Sai che non hai studiato. Sai che quella figura mitologica del professore universitario sa che tu non sai, e ne godrà manco fosse a cena con Megan Fox.
Durante la colazione ti interroghi sul senso della vita, sulla prospettiva dell’agricoltura, sull’arte di preparare un kebab.
Lo studente universitario risponde alle stesse logiche di un soldato semplice in guerra. Deve andare.

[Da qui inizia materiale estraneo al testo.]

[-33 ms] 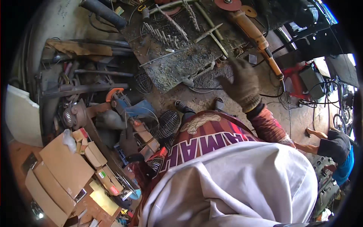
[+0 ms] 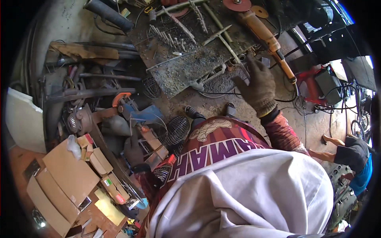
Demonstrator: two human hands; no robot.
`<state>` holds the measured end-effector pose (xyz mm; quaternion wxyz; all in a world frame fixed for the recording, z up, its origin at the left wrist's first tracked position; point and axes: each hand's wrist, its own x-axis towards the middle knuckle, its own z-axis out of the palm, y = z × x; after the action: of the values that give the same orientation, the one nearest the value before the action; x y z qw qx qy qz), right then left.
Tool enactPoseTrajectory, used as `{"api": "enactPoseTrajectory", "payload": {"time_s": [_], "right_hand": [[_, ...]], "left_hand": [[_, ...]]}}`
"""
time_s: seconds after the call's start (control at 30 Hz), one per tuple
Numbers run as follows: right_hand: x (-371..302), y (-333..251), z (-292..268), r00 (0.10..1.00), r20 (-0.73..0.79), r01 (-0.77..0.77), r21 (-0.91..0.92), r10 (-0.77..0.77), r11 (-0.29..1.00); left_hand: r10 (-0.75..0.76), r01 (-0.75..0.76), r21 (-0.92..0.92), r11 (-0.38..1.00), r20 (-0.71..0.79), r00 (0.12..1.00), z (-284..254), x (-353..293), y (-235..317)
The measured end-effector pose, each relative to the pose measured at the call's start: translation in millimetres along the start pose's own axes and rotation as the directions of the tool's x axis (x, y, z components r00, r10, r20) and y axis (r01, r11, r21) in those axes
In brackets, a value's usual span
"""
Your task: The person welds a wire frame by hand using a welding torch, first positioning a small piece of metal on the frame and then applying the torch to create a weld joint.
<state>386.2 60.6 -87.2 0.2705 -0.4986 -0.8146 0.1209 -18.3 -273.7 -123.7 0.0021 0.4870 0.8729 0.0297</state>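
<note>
My right hand [image 2: 258, 89], in a brown knitted work glove, is raised in front of the worktable's near right edge. Its thumb stands apart from its fingers, and I see nothing gripped in it. Just beyond the thumb are the end of a thin metal bar [image 2: 230, 48] and the table's rim. To the right of the fingers lies an orange angle grinder [image 2: 264, 35] with a reddish disc [image 2: 238, 4]. My left hand [image 2: 135, 154], in a dark glove, is low at the left beside a brown box-like block [image 2: 152, 144]; shadow hides its fingers.
The grit-covered metal table [image 2: 174, 79] carries several short rods and bars. At the left are a blue-and-orange tool [image 2: 145, 113], steel stock [image 2: 87, 93] and cardboard boxes [image 2: 69, 168]. A red-framed machine [image 2: 307, 85] with cables stands right. Another person [image 2: 353, 154] is far right.
My right hand has drawn slightly back from the table and to the right, and its blur has lessened. My left hand has shifted a little beside the block. The grinder stays put.
</note>
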Motion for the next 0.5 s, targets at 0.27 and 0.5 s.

Arrivo in aula. Conati di vomito. Ricomporsi. Pregare un Pantheon appositamente creato sulla base degli studi fatti sulle divinità esistenti al mondo, con una conoscenza che se la metà fosse stata usata per preparare l’esame ne sapresti più del malvagio docente. Fare conoscenze improbabili di altrettanto improbabili compagni di corso, quelli che esistono solo agli appelli d’esame. Interrogarsi se questi improbabili compagni di corso non siano in realtà spie del maligno professore per sapere chi non sa. Decidere di evitare queste persone, con intensi sguardi malevoli rivolti nei loro confronti. Ritirarsi in se stessi. Raggiungere il Nirvana, ovviamente in un posto molto lontano dall’aula d’esame, tipo ad una cena con Megan Fox. Sentire il proprio nome e realizzare con disappunto che non stai per andare a cena con Megan Fox. Svenire, ma non darlo a vedere. Presentarsi con sorriso, che tanto se almeno faccio lo splendido mi prenderà in simpatia. Essere trombati dopo 0,8 secondi netti. Ricevere il guinness world record per la trombata più veloce del mondo. Tornare a casa. “Incredibile mamma, ha bocciato tutti, una carogna guarda. Questi poteri forti…”.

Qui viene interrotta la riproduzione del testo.